Host failure handling interval

Hello,
I have setup with OpenNebula with this configuration:
3 hosts (one of this node running oned) with Ubuntu Server 14.04 LTS + KVM as hypervisor + openvswitch as network
Storage is ceph.

And I have some issues with host failure detection.

My testing case is deploy vm to one of the host, after vm succesfully booted, I’m going to host, when it running, and just shutdown this host (by running poweroff command).

after that host changing state from ok to updated, and after long time (30-40 mins) host going to retry.

How can I decrease interval for host goes from udated to retry / error state after it was shut down?

UPD:

Timers configuration:

MANAGER_TIMER = 5

MONITORING_INTERVAL = 10
MONITORING_THREADS  = 50

HOST_PER_INTERVAL               = 15
HOST_MONITORING_EXPIRATION_TIME = 1800
#HOST_MONITORING_EXPIRATION_TIME = 43200

#VM_INDIVIDUAL_MONITORING      = "no"
VM_PER_INTERVAL               = 30
VM_MONITORING_EXPIRATION_TIME = 1800
#VM_MONITORING_EXPIRATION_TIME = 14400

IM Configuration:

IM_MAD = [
      name       = "collectd",
      executable = "collectd",
      arguments  = "-p 4124 -f 2 -t 50 -i 5" ]

IM_MAD = [
      name       = "kvm",
      executable = "one_im_ssh",
      arguments  = "-r 3 -t 15 kvm" ]

RPC configuration:

MAX_CONN           = 50
MAX_CONN_BACKLOG   = 50
KEEPALIVE_TIMEOUT  = 15
KEEPALIVE_MAX_CONN = 50
TIMEOUT            = 15
RPC_LOG            = NO
#MESSAGE_SIZE       = 1073741824
#LOG_CALL_FORMAT    = "Req:%i UID:%u %m invoked %l"

How can I achieve reaction on host failure in 1-2 minute interval?

Well, the default interval is 15 minutes, so you can simply change that to 2 minutes. But you should remember that, in the event there is network interruption / lagging, this will create a false failure and will re-create/delete the VMs based on the VM hook you define.

Hosts are monitored through the collectd probe, which sends information every 5 seconds in your conf (-i argument in collectd IM_MAD).

If every things works, your hosts will be monitored and information updated every 5 seconds, however if no information is received during a MONITOR_INTERVAL a pro-active probe is sent (one that execute and restarts collectd).
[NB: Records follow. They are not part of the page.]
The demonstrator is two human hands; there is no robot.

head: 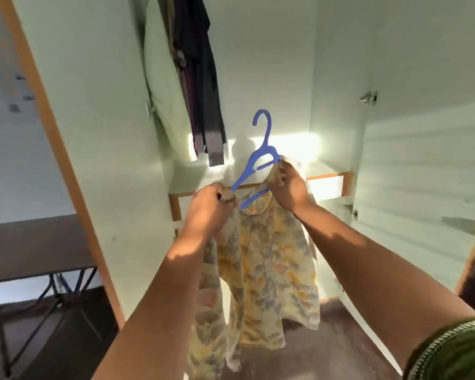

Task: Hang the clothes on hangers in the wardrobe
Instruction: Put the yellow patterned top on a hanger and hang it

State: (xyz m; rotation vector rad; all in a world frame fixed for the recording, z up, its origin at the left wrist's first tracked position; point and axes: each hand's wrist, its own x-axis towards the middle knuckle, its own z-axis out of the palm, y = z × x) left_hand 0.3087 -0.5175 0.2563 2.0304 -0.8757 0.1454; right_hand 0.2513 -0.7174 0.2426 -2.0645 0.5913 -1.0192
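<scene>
slippage is the main worry here. the left hand [207,208] is curled tight around bunched fabric at one shoulder of the floral garment [269,267], right where the lower arm of the blue hanger [258,165] runs into the fist. the right hand [288,187] pinches the other shoulder against the hanger's upper arm, fingers folded over cloth and plastic together. between the two grips the neckline sags, and the hanger sits tilted, its hook standing free above and to the left of the right hand's pinch.

the garment hangs down below both fists, held in front of the open wardrobe [258,64] and not yet on any rail; the rail itself is out of view. whether the shoulder under the left fist is truly over the hanger end i cannot tell, since the fist hides it.

if it is only bunched beside the arm, letting go would probably drop that side and the cloth would slide off the tilt. the thin fabric looks slippery enough for that. lifting the hook up past the dark clothes [200,78] already hanging above the left grip could also snag it on them.
</scene>
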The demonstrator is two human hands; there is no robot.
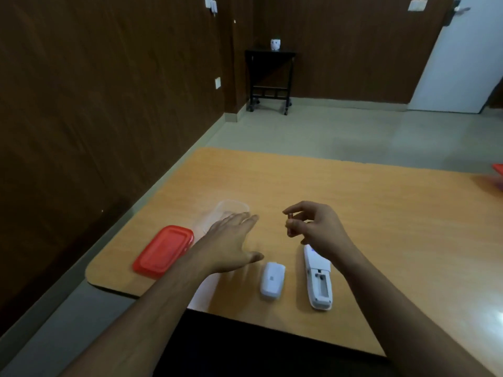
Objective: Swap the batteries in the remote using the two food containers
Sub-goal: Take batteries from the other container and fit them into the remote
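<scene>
A white remote (318, 281) lies face down on the wooden table (353, 202), its battery bay open and looking empty. Its white battery cover (272, 280) lies just to the left. My right hand (315, 227) hovers above the remote's far end, pinching a small dark-red battery (290, 225) upright between thumb and fingers. My left hand (231, 240) is spread flat, palm down, over the near edge of a clear lidless food container (231, 209). That container's red lid (163, 251) rests at the table's left corner. I cannot see into the container.
A second red-lidded item (498, 170) shows only as a sliver at the table's far right edge. Beyond the table lie tiled floor, a dark wood wall on the left, a black wheeled stand (269, 77) with a white pot, and a white door (460, 58).
</scene>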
When this last action fails the host is moved to error state. You should check the logs and timestamps to verify this. I guess that the last step is taking a long time to timeout although 30 min is way too much…

Cheers

Thank you for detailed explanation.

30 min interval was fixed by adding this lines to oneadmin ssh config:

ConnectTimeout 3
ConnectionAttempts 1

It will be great to add this to official documentation

Make sense, issue is here

http://dev.opennebula.org/issues/3685

Thanks

Ruben